Facilities and services are more organized nowadays, and an online application service has been instituted for expats to extend residence permits and visitor (F) or tourist (L) visas.

"It was messy before," said Samantha Siepe, a senior employee with Fluor (China) Engineering & Construction Co, who came to Shanghai four years ago.

Siepe said she remembered having to cart numerous documents and paperwork from one office to another to get her visa and labor certificate.

"Things started to get much better about two years ago," she said. "My information has been automatically recorded so I don't need to keep proving all over again who I am."

Like many professionals, Siepe has been helped in visa and related matters by a Chinese colleague. Zhang Wen, who often collects documentation from expat employees and does the standing in line at the exit-and-entry office, is also pleased by the smoother system.

"I've seen it with my own eyes," said Zhang. "Better communication and understanding have borne fruit."

Zhang said the circumstances of Fluor Engineering often make visa applications more complicated. In many cases, the company employs engineers from the United States or other countries. They arrive at company headquarters in Shanghai and then are dispatched to projects in other provinces. The shifting geography makes residency and work requirements tricky to navigate sometimes, but common sense usually prevails, she said.

The Shanghai government is trying to attract more seasoned foreign professionals in its campaign to modernize technology, communications, finance and other sectors. It has promised highly sought expats help with housing, visas, education and other lifestyle amenities to make the city a more desirable place to live and work.

That doesn't mean it's all smooth sailing. Governments will always want to keep track of foreigners living in their jurisdictions. In July, immigration authorities announced a campaign to clear out foreigners who illegally enter, live and work in China.

"The application itself is not difficult, but it's very time consuming," Russell Warriner, who has been working in Shanghai since 2007, told Shanghai Daily.

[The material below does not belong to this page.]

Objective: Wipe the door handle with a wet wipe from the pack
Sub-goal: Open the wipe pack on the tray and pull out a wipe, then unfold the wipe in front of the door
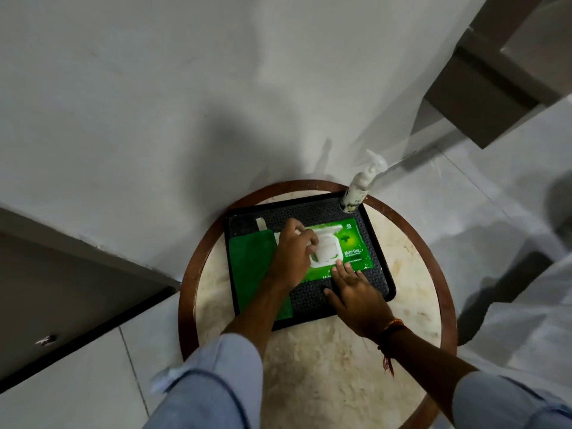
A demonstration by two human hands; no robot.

Warriner, a native of North Carolina and a marketing strategist, said it took him three months to get a work permit, even with the help of his company. There was a lot of paperwork to organize. He even had to send his fingerprints back to the US to get verification that he had no criminal record.

Language, distance issues

Some foreigners complain that entry-exit bureaus don't always have windows designated to handle visa applications of foreigners and staff sometimes lack the language skills to answer their questions or make information requests clear.

In the exit-and-entry office in the Changning District, a South Korean who declined to give his name said he lives in Minhang District but had to go to Changning to file his application. There is an entry-exit bureau office in Minhang, he explained, but it doesn't have a window handling expats.

"I had no other option but to come here and stand in line for a long time," he groaned.

The trip for Kader Ibraham, a sophomore at Shanghai Dianji University, is even longer. The Comoros native studies in the seaside new town of Lingang and has to travel by long-haul bus and then subway for more than an hour to reach central Pudong for the nearest exit-and-entry administration office.

"It would be nice if we could get a visa for the whole four years of study instead of having to keep coming back to have it renewed," said the native of the African island nation.

Shanghai began granting foreigners long-term residency permits of up to five years in 2009, but the program applies only to top tier foreign professionals, such as executives in foreign-owned companies.

Those who stay a long time and have qualifications sought by the government may eventually apply for a permanent residency card. Since 2004, only about 1,400 expatriates in Shanghai, about 10 percent of the total number, have managed to secure that gold card.

"I think if you are contributing member of any society, you should have the option to become a permanent resident," said Toby Raworth, an Englishman working in China as a consultant to expats for eight years. Raworth has yet to qualify for permanent residency.